START DATASET CONTENT

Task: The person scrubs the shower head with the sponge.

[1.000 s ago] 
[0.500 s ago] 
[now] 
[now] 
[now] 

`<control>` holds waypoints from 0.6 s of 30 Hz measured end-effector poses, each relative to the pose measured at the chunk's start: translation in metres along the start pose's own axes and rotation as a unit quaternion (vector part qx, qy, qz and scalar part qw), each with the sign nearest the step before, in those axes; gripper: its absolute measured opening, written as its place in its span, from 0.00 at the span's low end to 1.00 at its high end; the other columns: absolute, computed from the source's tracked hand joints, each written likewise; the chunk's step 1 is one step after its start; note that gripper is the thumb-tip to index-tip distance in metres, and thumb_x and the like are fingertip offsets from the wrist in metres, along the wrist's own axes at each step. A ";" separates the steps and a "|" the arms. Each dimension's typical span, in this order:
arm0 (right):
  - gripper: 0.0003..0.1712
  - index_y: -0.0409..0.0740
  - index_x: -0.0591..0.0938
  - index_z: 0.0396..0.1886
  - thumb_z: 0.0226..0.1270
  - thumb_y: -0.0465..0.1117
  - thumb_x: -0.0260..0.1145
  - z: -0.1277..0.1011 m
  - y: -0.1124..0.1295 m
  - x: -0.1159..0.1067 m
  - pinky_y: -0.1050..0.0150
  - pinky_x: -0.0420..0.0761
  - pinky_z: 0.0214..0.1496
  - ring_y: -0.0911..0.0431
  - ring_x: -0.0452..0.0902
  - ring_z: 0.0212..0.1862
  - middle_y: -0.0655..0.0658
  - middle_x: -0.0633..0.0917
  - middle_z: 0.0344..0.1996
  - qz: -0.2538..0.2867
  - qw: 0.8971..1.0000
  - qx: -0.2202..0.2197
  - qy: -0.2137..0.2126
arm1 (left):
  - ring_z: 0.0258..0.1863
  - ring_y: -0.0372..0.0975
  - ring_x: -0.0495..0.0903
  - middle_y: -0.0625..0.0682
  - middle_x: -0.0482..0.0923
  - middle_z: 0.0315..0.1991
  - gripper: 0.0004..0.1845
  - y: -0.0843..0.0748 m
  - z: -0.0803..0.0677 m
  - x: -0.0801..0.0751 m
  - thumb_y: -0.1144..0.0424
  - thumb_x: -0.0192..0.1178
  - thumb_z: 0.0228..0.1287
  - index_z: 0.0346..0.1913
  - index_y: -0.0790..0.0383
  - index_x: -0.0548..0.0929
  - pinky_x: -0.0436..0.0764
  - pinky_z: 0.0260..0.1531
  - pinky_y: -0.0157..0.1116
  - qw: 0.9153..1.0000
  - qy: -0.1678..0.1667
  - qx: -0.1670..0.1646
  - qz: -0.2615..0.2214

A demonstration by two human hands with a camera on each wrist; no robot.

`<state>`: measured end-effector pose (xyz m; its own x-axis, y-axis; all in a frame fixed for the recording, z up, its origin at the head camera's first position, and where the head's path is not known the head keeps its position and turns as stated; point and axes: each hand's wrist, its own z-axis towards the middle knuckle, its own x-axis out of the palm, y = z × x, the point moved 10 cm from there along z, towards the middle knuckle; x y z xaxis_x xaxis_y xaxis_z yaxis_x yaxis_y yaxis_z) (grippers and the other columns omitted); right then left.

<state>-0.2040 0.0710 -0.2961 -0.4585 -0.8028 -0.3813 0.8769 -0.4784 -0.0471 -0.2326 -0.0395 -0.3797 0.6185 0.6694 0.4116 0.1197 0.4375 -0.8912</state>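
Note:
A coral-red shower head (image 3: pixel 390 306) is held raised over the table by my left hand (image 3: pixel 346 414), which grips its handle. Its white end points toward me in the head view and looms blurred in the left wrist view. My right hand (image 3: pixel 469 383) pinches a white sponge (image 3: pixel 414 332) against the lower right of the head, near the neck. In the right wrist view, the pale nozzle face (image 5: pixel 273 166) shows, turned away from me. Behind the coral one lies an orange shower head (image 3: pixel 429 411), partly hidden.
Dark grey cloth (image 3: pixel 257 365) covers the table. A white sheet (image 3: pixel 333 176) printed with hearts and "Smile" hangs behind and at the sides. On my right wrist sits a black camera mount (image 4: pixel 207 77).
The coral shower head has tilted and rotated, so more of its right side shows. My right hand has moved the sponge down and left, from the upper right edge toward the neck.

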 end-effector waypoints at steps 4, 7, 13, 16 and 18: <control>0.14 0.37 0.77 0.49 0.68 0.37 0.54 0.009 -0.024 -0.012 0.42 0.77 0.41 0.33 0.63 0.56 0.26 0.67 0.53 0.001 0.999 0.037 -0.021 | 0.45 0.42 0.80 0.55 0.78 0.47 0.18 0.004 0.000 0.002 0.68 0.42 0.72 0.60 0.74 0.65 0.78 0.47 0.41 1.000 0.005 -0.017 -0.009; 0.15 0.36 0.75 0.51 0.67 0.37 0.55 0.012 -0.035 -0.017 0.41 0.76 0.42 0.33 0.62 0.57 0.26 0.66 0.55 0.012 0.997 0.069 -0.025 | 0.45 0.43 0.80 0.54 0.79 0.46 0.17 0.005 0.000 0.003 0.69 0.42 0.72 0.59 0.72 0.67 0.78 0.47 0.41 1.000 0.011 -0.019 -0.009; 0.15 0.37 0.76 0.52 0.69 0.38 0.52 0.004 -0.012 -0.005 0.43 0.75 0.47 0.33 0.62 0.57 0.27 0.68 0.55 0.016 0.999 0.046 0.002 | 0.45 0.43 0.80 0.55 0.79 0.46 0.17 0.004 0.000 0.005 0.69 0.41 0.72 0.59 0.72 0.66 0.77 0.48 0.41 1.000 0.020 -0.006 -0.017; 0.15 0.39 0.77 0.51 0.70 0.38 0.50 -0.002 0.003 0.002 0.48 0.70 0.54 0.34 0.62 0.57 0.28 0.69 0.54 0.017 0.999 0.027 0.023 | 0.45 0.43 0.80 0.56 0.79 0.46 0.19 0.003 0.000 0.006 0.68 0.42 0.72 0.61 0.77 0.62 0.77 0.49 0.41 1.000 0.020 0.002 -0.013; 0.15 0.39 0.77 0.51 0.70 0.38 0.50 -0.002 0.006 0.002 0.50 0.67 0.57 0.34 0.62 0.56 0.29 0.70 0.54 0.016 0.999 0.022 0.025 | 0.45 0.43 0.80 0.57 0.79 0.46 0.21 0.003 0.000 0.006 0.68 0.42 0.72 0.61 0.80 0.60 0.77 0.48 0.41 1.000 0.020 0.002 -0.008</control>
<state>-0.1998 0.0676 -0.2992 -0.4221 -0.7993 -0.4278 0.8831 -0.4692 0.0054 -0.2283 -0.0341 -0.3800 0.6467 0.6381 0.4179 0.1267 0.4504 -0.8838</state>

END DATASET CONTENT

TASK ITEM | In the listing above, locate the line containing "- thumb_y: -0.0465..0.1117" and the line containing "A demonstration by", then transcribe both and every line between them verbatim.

RESPONSE TO THIS EXERCISE |
  - thumb_y: -0.0465..0.1117
  - thumb_x: -0.0260..0.1145
  - z: -0.1277..0.1011 m
  - y: -0.1124..0.1295 m
  - x: -0.1159..0.1067 m
  - pinky_y: -0.1050..0.0150
  - pinky_x: -0.0420..0.0761
  - pinky_z: 0.0214..0.1496
  - ring_y: -0.0911..0.0431
  - ring_x: -0.0452..0.0902
  - ring_z: 0.0212..0.1862
  - middle_y: -0.0655..0.0658
  - middle_x: -0.0633..0.0917
  - middle_z: 0.0344..0.1996
  - qz: -0.2538..0.2867
  - qw: 0.8971..1.0000
  - qx: -0.2202..0.2197
  - qy: -0.2137..0.2126
arm1 (left):
  - ring_z: 0.0258..0.1863
  - ring_y: -0.0372..0.0975
  - ring_x: -0.0495..0.0903
  - middle_y: -0.0625..0.0682
  - middle_x: -0.0482..0.0923
  - middle_z: 0.0315..0.1991
  - gripper: 0.0004..0.1845
  - y: -0.0843..0.0748 m
  - z: -0.0803..0.0677 m
  - x: -0.0801..0.0751 m
  - thumb_y: -0.1144..0.0424
  - thumb_x: -0.0192..0.1178
  - thumb_z: 0.0228..0.1287
  - index_z: 0.0346..0.1913
  - index_y: -0.0790..0.0383
  - index_x: -0.0548..0.0929
  - pinky_x: -0.0436..0.0764
  - pinky_z: 0.0260..0.1531
  - pinky_y: -0.0157..0.1116
  - qw: 0.9153..1.0000
  - qy: -0.1678..0.1667
  - qx: -0.1670..0.1646
  - qz: -0.2615..0.2214

A demonstration by two human hands with a camera on each wrist; no robot.

Nothing else is required to complete the exercise.